Quando tutto ebbe inizio: Sex and the City

Prendete lo stile narrativo di “Desperate Housewives”, i bei vestiti e la New York scintillante anni ‘90 di “Gossip Girl”, i personaggi normali e realistici di “Glee” e la naturalezza dei dialoghi e dei discorsi di “Una mamma per amica”; tutte queste caratteristiche rendono “Sex and the City” un capolavoro, il predecessore di tutti i telefilm che oggi ottengono milioni e milioni di visualizzazioni su internet e percentuali altissime di share.

Sicuramente tutti hanno sentito parlare di Sex and the City, molti hanno visto i film ma pochi della mia generazione, nata negli anni ’90, hanno avuto l’occasione di vedere questo telefilm dalla prima puntata della prima stagione. Sono un’appassionata di serie TV ma non avevo mai visto questa serie e, piuttosto che trovarne una nuova, ho preferito soddisfare questa mia curiosità apprezzando l’idea più geniale e creativa prodotta da Sarah Jessica Parker. Sicuramente senza SATC tutti i telefilm più famosi del 2000 non ci sarebbero stati. È la storia di quattro normalissime donne che lavorano a New York, sono forti e in gamba e legate da una forte amicizia. Ogni puntata, che dura circa 25 minuti, analizza un particolare aspetto della società moderna prima della “generazione Hi-tech”: dinamiche nel rapporto uomo-donna, difficoltà nel mondo del lavoro e vari problemi e interrogativi delle donne.
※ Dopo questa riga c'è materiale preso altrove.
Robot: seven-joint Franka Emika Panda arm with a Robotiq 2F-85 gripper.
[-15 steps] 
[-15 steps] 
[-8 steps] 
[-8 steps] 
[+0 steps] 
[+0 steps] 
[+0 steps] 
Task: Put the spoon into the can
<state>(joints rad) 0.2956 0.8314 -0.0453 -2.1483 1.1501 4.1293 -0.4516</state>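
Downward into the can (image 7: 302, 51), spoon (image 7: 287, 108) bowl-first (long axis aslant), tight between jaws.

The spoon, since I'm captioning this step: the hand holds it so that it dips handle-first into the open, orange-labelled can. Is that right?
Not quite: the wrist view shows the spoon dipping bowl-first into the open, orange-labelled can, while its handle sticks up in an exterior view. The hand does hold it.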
Finora ho visto solo le prime sei puntate della prima stagione e quel che mi ha subito colpito è ciò di cui parlano e come ne parlano; infatti le quattro protagoniste Carrie, Miranda, Samantha e Charlotte non sono le classiche donne dei telefilm americani superficiali, con una vita talmente monotona da sembrare perfetta, aspetto impeccabile e una quantità minima di preoccupazioni (figli – casa – soldi); loro sono decisamente più profonde, si domandano perché molte donne in gamba e di successo si facciano intimorire dalle modelle irrealisticamente perfette che vedono sulle riviste, “provano” gli uomini e Carrie fa una ricerca costante sul comportamento maschile. Risultano personaggi realistici perché, come tutti gli esseri umani, commettono errori e molti loro comportamenti risultano opinabili.

Certamente il telefilm, nel periodo in cui uscì, non era adatto ad un pubblico under 20 ma la società sta cambiando velocemente e dai sedici anni in su può essere apprezzato e molti dei temi trattati possono essere compresi, considerando che le protagoniste sono adulte e hanno molta esperienza alle spalle. È una serie tv che dovrebbe esser vista prima di tutte quelle che oggi fanno incetta di premi ai Golden Globes e agli Emmys.

Viste le ultime vicende c’è proprio bisogno di fare questo salto negli anni ’90 per avere un sano esempio di donne, vere donne che non hanno bisogno di affidarsi ad altri per avere successo.